Clarity on the New Charity Rules Which May Benefit Your Freelance Taxes
If you are a freelancer who gives to charity, there’s good news: recent legislation has reshaped how charitable contributions are treated under federal tax law. The Charitable Act (S.317) and the One Big Beautiful Bill (OBBB), both passed in 2025, introduce new opportunities for tax deductions—especially for those who do not itemize—and new limits for high-income donors.
Here is what you need to know to make the most of your giving strategy starting in 2026.
A new deduction for non-itemizers: Under the Charitable Act, taxpayers who take the standard deduction can now claim a charitable deduction for cash donations to qualified charities. This is a significant shift from the previous law, which generally required itemizing to receive any charitable deduction.
Key details:
- Deduction limit: Up to one-third of the standard deduction.
- Eligibility: Applies to cash donations to qualified charities (excluding donor-advised funds and private non-operating foundations).
- Effective Date: Tax years beginning in 2026 and 2027.
If you are a freelancer who typically does not itemize, this change may open the door to meaningful tax savings while helping you support the causes you care about. Essentially, the change is the revival of a popular pandemic-era provision that allowed non-itemizers to deduct up to $300 in charitable donations under the CARES Act.
The OBBBA also reinforces this provision with a fixed deduction cap:
- $1,000 for single filers
- $2,000 for married couples filing jointly
This cap is not indexed for inflation, so it is wise to plan your giving accordingly.

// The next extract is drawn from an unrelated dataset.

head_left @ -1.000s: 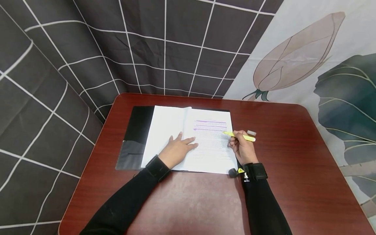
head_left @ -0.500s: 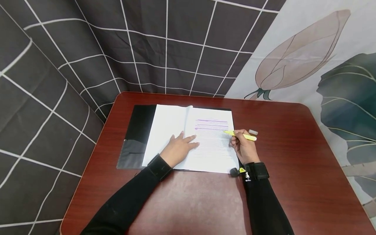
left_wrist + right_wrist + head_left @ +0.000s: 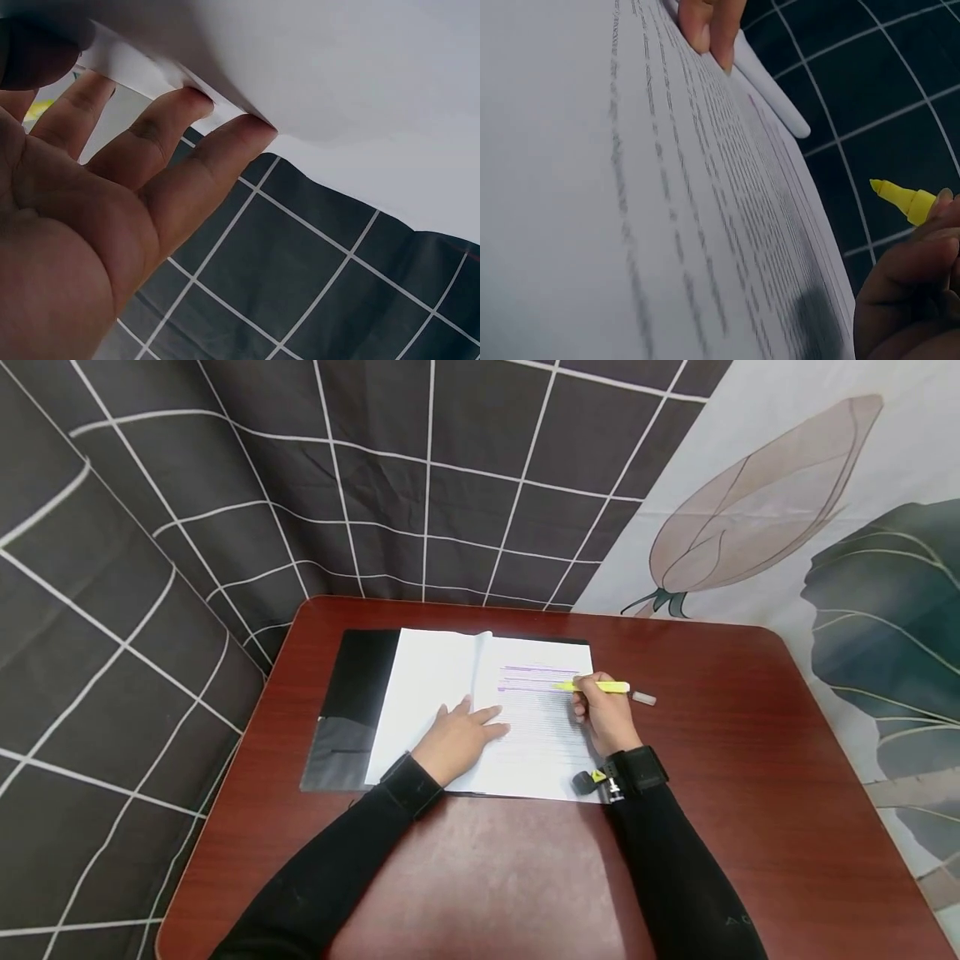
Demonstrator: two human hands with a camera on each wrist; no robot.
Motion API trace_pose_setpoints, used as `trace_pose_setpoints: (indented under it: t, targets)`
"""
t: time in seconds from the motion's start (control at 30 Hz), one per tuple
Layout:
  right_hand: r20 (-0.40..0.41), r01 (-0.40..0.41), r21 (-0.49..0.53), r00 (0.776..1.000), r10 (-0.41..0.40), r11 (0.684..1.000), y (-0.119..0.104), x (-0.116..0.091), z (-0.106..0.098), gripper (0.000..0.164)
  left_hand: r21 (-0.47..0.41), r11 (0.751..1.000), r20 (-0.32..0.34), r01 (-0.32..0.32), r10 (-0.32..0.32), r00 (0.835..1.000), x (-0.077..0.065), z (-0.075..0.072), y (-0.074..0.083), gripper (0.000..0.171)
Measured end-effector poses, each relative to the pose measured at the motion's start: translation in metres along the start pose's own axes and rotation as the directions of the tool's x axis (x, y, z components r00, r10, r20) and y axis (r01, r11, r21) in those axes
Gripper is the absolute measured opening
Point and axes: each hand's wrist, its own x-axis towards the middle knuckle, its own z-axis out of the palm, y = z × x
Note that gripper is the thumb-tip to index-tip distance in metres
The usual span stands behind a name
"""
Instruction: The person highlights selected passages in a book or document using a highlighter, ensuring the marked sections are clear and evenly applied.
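Observation:
An open folder of white pages (image 3: 525,760) lies on the table, its right page printed with lines of text. Purple marks (image 3: 540,669) run across the upper text lines. My left hand (image 3: 456,742) rests with spread fingers near the centre fold; the left wrist view shows its fingertips (image 3: 251,131) against the paper. In my right hand (image 3: 606,714) a yellow highlighter (image 3: 613,687) is pinched between thumb and fingers, its tip pointing left over the marked lines. The uncapped tip (image 3: 885,189) shows above the page in the right wrist view.
A small pale cap (image 3: 643,698) lies on the reddish-brown table (image 3: 735,735), right of the page. The folder's black cover (image 3: 360,668) extends to the left. Behind the table hang a dark grid-patterned cloth (image 3: 480,460) and a white cloth with a plant print (image 3: 750,527).
My right hand has moved left and slightly up with the highlighter, which now lies more level and reaches further over the page. My left hand stays in place.

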Motion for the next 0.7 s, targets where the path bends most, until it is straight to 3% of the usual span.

New charitable deduction limits for itemizers:
If you do itemize your deductions, the OBBB introduces two key changes that may affect your tax planning:
- You can only deduct charitable contributions that exceed 0.5% of your adjusted gross income (AGI).
- Example: If your AGI is $100,000, only donations above $500 are deductible.
- The itemized charitable deductions are now capped at 35 percent of the donation amount for those in the top tax bracket.
- Example: A $1,000 donation yields a $350 deduction, even if your marginal tax rate is 37%.
These changes are designed to encourage more substantial giving while limiting the tax benefits for token donations and ultra-high earners.
How the new charitable giving tax laws can benefit freelancers:
- Bundle donations: Combine multiple years’ donations into one tax year to exceed the 0.5% AGI threshold and maximize deductions.
- Track AGI carefully: Your AGI now directly affects your deduction eligibility. Consider how business expenses and retirement contributions impact your AGI as well.
- Give before 2026: If you are in a high tax bracket and planning a large donation, consider accelerating your gift to 2025 to take advantage of the current deduction rates.
- Consult a tax professional: These changes add complexity to both charitable giving and may also impact on your charitable giving, Consider consulting a specialist in freelance taxes to help you navigate the new rules and optimize your self-employment tax outcomes.
The Bottom Line
The Charitable Act and OBBB mark a shift toward broader access to charitable deductions while tightening rules for high-income donors. For freelancers, this means new opportunities to give and save—if you plan wisely. Given these and other extensive tax reforms that are now in effect, it is critical to make sure you plan ahead and understand how they will impact your tax situation going forward. Be sure to consult with a tax professional familiar with the new charitable giving and OBBB laws to avoid any unwelcome tax issues next tax season.